Thursday, 21 April 2011

FILICIDE: Nicole Redhead, back history

Dakota Valkyrie
July 11th, 2009, 04:00 PM
City police have charged a 27-year-old woman with murder in the death of her 20-month-old daughter, the latest young child to die tragically after going through Manitoba's child-welfare system.
No one would say when toddler Jaylene Sanderson Redhead was reunited with her mother Nicole Redhead, who was arrested late Thursday and is charged with second-degree murder.
Jaylene Redhead was once in the care of a Child and Family Services agency but was returned to her mother, a source said yesterday.
Const. Jacqueline Chaput, a police spokeswoman, said the child suffered a form of physical abuse. The child was taken to a Winnipeg hospital and died late June 29.
Carolyn Loeppky, the assistant deputy minister for Child and Family Services, said the correct processes and procedures were followed in the child's case.
Loeppky said the agency, First Nations of Northern Manitoba Child and Family Services Authority, and Children's Advocate will do their own reviews.

A Winnipeg mother accused of killing her two-year-old daughter had just regained custody of the girl last winter on condition she be supervised by Child and Family Services and live at a local treatment facility, according to court orders obtained by the Free Press.
The 27-year-old woman has a long history with social services, including having two older children seized and made permanent CFS wards.
She was arrested Thursday and charged with second-degree murder following the June 29 death of her youngest child.
Sources say the little girl was injured while living at a treatment centre with her mother.
Women who have experienced domestic violence can live at the centre with their children.
Police said they began investigating after the two-year-old was rushed to hospital late one evening with critical injuries and did not survive.
They have not released a cause of death. A source said the little girl's injuries were not the result of a single incident.
"There was some physical abuse to the child throughout the child's life," said Const. Jacqueline Chaput, Winnipeg Police Service spokeswoman.

According to court orders, the Awasis CFS agency seized the girl from hospital immediately after she was born in October 2007.
They obtained a three-month temporary order of guardianship that was extended several times. CFS cited the need for ongoing protection as grounds for the seizure.
By December 2008, CFS was supporting the return of the child to the mother. A 12-month supervision order was granted that was set to expire in December 2009. It required the mother to live at the treatment centre and continue to be under CFS supervision.
According to documents, the mother's history with Awasis CFS began in September 2003 when her then two-year-old son was placed in care under a temporary guardianship order. Child custody court documents were later served on the mother, who was in jail on assault and breach charges.
CFS obtained a permanent order of guardianship in August 2004. The mother's sister was eventually granted custody of the boy in 2005, with the blessing of CFS.
The woman gave birth to her second child in July 2005. CFS immediately seized the boy under a temporary order of guardianship.
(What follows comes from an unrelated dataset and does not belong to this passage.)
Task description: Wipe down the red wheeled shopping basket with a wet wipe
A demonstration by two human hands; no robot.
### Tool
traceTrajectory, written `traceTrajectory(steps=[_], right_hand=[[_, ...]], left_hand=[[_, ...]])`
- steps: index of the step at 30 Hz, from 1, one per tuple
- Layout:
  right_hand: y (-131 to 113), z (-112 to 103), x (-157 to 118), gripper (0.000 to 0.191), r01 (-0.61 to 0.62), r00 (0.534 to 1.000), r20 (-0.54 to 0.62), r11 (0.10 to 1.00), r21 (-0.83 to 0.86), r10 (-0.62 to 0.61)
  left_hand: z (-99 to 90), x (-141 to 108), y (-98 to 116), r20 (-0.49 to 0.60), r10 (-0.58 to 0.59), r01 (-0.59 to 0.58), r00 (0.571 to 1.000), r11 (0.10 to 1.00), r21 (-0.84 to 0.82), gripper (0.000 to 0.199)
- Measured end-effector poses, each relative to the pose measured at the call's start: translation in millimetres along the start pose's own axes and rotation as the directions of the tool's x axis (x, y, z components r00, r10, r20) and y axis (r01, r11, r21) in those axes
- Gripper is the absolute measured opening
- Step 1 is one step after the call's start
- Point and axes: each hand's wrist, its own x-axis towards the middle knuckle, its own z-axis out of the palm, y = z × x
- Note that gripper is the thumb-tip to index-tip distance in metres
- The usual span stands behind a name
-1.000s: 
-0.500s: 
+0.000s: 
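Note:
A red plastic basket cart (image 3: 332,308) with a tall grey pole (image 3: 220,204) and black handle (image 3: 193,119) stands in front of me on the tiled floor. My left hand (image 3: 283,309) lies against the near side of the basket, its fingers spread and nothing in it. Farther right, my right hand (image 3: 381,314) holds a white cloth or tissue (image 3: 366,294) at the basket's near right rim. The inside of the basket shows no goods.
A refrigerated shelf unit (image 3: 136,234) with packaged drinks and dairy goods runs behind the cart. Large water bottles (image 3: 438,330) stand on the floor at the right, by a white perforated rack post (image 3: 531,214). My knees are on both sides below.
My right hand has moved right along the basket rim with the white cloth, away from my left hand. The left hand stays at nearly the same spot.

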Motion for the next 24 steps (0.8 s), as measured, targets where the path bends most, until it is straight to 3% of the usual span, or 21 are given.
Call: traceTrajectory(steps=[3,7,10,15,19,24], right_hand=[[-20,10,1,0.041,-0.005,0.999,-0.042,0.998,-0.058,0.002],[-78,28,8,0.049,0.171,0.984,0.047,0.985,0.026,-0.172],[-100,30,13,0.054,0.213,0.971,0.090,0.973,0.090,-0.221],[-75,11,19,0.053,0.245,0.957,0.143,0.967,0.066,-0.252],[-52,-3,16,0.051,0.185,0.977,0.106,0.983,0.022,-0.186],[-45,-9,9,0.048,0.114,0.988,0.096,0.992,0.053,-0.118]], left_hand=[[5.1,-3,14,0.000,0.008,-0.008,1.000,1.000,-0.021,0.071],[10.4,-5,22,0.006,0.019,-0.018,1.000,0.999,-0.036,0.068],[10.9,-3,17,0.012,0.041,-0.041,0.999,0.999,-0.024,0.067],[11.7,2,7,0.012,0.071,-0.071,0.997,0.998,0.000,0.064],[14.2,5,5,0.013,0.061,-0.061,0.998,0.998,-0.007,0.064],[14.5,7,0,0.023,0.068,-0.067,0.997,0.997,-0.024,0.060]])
For months, he didn't have a proper legal name in court documents and was simply referred to as "Baby Boy."
CFS agreed with the child being returned to the mother, but he was quickly taken back into care by November 2005 because of ongoing concerns about protection, according to court documents. A permanent order of guardianship was obtained in October 2006.
Sources say the accused has a tragic family history. Her mother stabbed her father to death during a so-called drinking party when she was just a child. The woman and her siblings subsequently spent several years in care and were exposed to frequent abuse and neglect.
The woman was convicted in 2007 of communicating for the purpose of prostitution.